Many people around the world will call themselves a perfectionist. In fact it is a term that has been afflicted upon myself on the seemingly rare occasion. At which time, at it’s best, I find it offensive, and at its worst, I find it a complete and misconstrued lie. I am not perfect. Nothing I have ever done, nor attempted to do has been perfect.


And yet…

This idea of perfectionism, and being perfect is the noose in which I consistently hang myself, and the order in which I kill my darlings.

I am a writer. And an imperfect one at that.

Not only do I find myself in the position of being human and therefore imperfect, but I also find that this falsehood - perfectionism… has been the siren that has led me into the belly of the beast of an even more decrepit and vile creature… fear.

Yes, fear often surrounds me, breathing it’s fire into my brain. Clouding my ability to create, knowing that it won’t be perfect. And that smoky cloud is the toll booth at every road I travel, every creative step I take. It stops me from crossing the bridge, from leaving the world of  unpublished to published. It also stops me from taking a piece of work and putting it out into the world. It stops me from being able to say, I have done this.

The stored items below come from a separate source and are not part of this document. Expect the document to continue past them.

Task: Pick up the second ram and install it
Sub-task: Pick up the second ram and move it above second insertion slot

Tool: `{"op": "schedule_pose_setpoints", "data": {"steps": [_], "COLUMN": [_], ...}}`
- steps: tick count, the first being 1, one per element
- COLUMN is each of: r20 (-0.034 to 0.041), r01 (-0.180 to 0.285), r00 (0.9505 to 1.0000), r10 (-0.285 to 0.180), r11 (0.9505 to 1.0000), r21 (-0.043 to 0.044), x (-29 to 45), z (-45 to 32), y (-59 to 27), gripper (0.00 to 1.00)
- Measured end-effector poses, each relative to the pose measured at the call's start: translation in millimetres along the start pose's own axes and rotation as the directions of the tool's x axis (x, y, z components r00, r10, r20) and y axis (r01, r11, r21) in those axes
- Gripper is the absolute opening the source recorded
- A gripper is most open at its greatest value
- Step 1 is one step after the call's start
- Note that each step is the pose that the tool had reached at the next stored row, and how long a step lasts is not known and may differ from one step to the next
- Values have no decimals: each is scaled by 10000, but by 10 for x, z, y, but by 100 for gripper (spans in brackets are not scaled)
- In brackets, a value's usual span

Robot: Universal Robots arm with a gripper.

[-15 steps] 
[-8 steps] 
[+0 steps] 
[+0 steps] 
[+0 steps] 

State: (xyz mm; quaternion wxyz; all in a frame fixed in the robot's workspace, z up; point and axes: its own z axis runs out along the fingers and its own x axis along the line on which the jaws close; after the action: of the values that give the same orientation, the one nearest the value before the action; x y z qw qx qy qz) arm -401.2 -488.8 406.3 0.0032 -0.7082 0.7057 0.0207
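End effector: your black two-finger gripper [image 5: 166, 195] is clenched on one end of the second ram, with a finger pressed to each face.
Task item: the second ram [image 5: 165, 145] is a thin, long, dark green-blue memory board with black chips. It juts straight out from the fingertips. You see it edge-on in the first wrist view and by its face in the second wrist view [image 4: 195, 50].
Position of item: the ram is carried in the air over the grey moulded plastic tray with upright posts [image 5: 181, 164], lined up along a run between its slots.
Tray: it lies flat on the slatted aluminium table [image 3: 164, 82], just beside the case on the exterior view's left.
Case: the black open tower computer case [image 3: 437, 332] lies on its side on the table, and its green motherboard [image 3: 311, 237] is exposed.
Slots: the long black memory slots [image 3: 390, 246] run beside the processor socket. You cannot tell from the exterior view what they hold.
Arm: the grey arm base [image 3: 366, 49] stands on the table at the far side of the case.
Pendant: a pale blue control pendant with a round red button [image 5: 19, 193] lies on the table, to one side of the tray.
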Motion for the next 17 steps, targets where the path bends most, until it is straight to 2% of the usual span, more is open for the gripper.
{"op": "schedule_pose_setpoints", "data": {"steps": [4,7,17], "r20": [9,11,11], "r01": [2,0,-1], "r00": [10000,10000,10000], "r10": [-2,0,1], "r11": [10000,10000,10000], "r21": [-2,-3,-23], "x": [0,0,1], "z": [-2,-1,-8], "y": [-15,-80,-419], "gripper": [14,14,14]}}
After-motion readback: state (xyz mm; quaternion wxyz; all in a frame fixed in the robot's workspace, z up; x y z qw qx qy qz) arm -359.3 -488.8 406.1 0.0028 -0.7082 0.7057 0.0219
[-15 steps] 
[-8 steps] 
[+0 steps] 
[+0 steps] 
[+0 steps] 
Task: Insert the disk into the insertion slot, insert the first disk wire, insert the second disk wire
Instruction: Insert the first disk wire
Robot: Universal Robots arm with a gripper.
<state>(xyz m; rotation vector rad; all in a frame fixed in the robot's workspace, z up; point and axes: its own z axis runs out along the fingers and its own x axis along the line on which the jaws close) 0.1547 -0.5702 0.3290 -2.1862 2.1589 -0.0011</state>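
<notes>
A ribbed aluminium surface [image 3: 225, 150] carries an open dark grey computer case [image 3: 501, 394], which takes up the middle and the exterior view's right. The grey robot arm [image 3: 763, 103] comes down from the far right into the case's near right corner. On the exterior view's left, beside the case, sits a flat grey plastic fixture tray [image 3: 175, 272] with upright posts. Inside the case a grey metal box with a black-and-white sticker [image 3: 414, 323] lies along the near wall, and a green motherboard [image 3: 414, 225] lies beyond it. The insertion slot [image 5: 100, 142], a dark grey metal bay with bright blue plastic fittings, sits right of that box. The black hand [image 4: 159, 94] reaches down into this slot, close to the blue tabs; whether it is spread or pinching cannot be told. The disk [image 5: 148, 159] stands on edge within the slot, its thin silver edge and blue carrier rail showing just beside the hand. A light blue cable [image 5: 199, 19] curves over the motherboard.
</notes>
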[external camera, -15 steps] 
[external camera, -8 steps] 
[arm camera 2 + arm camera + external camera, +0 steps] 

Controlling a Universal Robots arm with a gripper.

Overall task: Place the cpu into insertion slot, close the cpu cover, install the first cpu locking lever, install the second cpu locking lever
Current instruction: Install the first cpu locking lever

So… I have created this new world for me to live in, my own world to create, where perfectionism does not exist. Where ideas and stories live in their rawest forms. A place where creating something is the oxygen that holds this world together. And the imperfections that live in this new creation, exist in their own form of beauty.

I know I am not the only person alive who is afraid to create. Or more importantly to shout their creations with loud, outlandish abandon. Here is the place to do that. This is the place where stories can live, in anonymity. They live as secrets. Secrets that can be whispered or shouted. But they have a place to live. 


I have tonnes of stories that come through my head all the time. When I sit down to write something I try to put every ounce of myself into it. Sometimes it turns out the way I think it will, other times it takes a completely different route. At the end of the day I want to give these things a place to live, even if I can’t live there with them.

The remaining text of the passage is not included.